I've faced an issue with tarantool/metrics poor performance in a following scenario:

local function observability_middleware(next)
    local called_func = _G.onedb_state.initing_func
    local called_app = _G.onedb_state.loading_app

    return function (...)
        local timer = es_timer:new()
        timer:start()

        local result = { pcall(next, ...) }
        local ok = result[1]

        timer:stop()
        onedb_stat.api_requests_latency:observe(timer:latency(), { method = called_func, app = called_app })

        if not ok then
            onedb_stat.api_requests_counter:inc(1, { method = called_func, app = called_app, state = 'fail' })

            error(result[2])
        end

        onedb_stat.api_requests_counter:inc(1, { method = called_func, app = called_app, state = 'success' })

        return unpack(result, 2, table.maxn(result))
    end
end

^ The idea is to wrap each applications' API function with a given middleware to track latency/throughput/errors on a per-function basis

I've performed a synthetic performance test, on my setup I've had the following results:

  • tarantool with no middleware got 40k RPS, flamegraph;
  • tarantool with middleware got 15k RPS, flamegraph.

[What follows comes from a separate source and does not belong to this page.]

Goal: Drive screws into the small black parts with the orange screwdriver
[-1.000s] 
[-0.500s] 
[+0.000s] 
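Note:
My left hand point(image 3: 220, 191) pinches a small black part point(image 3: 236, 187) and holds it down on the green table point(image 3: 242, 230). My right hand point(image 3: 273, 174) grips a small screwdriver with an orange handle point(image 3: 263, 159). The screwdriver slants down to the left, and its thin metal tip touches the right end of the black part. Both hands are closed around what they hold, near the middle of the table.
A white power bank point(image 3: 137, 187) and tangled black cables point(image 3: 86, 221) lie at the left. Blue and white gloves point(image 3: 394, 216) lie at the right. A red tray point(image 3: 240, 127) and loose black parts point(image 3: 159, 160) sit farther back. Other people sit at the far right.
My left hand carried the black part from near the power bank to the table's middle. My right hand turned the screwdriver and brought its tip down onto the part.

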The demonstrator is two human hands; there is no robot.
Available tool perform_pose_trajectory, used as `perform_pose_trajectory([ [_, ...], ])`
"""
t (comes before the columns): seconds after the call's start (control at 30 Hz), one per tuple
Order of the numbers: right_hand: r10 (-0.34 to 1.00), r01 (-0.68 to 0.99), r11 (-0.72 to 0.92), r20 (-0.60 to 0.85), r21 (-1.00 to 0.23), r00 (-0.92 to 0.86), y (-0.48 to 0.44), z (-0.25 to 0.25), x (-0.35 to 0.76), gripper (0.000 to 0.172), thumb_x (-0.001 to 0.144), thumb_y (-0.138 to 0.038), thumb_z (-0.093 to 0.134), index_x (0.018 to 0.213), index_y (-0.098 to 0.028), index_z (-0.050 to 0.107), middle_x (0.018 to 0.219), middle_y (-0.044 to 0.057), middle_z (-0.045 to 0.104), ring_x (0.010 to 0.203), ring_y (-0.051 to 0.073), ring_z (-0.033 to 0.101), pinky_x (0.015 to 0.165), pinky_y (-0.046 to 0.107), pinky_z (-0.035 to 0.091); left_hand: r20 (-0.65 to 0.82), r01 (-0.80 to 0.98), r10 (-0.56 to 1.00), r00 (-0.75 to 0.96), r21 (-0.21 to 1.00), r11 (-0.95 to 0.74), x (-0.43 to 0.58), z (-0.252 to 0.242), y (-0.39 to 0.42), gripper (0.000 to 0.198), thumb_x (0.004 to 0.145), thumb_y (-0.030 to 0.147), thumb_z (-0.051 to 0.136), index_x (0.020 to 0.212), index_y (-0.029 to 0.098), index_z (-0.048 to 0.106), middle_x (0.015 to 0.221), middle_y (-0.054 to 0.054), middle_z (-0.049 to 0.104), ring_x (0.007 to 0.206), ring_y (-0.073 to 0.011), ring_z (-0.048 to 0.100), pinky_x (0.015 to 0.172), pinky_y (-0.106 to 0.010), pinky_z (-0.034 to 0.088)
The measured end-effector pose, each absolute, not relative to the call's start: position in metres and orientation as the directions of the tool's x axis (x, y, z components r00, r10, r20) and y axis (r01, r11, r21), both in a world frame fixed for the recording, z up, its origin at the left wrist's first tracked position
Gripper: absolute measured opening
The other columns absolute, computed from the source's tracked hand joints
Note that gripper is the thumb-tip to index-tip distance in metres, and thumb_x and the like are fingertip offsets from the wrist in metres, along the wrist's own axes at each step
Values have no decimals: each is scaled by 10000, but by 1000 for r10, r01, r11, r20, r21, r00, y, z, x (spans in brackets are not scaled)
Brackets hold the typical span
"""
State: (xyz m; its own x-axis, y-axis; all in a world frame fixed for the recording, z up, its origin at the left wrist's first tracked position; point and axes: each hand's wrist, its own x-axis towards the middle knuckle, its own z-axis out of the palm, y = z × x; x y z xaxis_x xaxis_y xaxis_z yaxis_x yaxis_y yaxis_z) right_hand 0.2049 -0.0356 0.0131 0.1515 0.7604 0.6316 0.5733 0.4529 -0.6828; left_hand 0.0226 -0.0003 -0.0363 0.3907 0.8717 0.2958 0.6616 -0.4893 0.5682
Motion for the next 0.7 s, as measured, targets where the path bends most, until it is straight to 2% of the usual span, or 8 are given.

In the second falmegraph I see an issue with slow histogram observations. Three main reasons for that are:

  1. intensive label_pairs copying to fill in the le label;
  2. intensive work with strings in make_key for each observation;
  3. GC pressure caused by temporary strings/tables deallocation.

My idea is to introduce "prepared statements". My labels have low cardinality, which means I could make an object that have:

  1. a collector reference;
  2. immutable label_paris set;
  3. cached key, that is computed once and then could be used for infinite number of new observations.

Usage example:

local Histogram = require('metrics.collectors.histogram')
local h = Histogram:new('hist', 'some histogram', {2, 4})
local prepared= h:prepare({label = 1})
prepared:observe(3)
prepared:observe(5)
prepared:observe(7)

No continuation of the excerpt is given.